▸ The problem
In the listing below, the lines starting with the line with "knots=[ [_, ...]" and going on through the line with "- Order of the" are to be reproduced exactly, and only those.
====== Data extract ======
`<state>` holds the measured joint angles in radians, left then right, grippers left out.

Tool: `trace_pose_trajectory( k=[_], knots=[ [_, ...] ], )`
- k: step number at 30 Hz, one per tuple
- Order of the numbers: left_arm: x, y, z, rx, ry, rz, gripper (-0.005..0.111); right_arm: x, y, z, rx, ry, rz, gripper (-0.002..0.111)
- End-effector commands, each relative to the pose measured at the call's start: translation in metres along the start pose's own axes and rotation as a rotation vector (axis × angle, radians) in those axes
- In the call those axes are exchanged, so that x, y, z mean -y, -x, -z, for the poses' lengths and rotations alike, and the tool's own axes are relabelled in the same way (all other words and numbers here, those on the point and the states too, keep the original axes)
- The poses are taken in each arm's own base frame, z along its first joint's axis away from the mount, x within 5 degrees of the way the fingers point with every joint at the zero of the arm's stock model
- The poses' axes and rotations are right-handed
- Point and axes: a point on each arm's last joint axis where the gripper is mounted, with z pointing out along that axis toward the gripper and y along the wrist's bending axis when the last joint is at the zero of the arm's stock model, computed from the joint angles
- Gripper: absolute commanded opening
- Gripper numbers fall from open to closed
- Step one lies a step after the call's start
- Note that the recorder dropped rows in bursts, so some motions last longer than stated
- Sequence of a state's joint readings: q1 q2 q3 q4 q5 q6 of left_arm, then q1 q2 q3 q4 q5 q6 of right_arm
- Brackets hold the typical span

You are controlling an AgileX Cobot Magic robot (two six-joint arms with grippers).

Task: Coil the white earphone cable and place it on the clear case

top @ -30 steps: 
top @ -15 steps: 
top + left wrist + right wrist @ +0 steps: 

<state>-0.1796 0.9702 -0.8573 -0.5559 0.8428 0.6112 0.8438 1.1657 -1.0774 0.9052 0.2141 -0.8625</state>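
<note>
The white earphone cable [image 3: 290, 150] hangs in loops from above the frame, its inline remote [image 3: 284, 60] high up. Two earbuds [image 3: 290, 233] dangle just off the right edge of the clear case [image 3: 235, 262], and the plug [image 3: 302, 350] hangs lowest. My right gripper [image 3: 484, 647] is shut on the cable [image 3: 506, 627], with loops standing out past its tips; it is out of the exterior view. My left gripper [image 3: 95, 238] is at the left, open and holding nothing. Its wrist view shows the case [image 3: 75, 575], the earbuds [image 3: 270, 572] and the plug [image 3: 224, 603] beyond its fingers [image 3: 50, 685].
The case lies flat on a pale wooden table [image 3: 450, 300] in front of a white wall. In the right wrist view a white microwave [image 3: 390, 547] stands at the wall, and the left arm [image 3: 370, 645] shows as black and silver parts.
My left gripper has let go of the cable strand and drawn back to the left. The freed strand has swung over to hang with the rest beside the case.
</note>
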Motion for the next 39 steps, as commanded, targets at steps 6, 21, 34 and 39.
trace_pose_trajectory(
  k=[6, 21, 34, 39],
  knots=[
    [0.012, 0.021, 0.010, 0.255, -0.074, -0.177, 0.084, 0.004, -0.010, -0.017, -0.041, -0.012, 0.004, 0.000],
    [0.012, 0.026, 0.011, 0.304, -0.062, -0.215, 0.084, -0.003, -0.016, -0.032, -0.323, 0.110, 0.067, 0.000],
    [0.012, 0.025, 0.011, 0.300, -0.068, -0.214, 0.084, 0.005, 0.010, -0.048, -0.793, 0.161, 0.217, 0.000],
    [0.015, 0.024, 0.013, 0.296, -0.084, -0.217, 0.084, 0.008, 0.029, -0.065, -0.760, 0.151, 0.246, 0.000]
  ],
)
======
▸ Response box
Tool: `trace_pose_trajectory( k=[_], knots=[ [_, ...] ], )`
- k: step number at 30 Hz, one per tuple
- Order of the numbers: left_arm: x, y, z, rx, ry, rz, gripper (-0.005..0.111); right_arm: x, y, z, rx, ry, rz, gripper (-0.002..0.111)

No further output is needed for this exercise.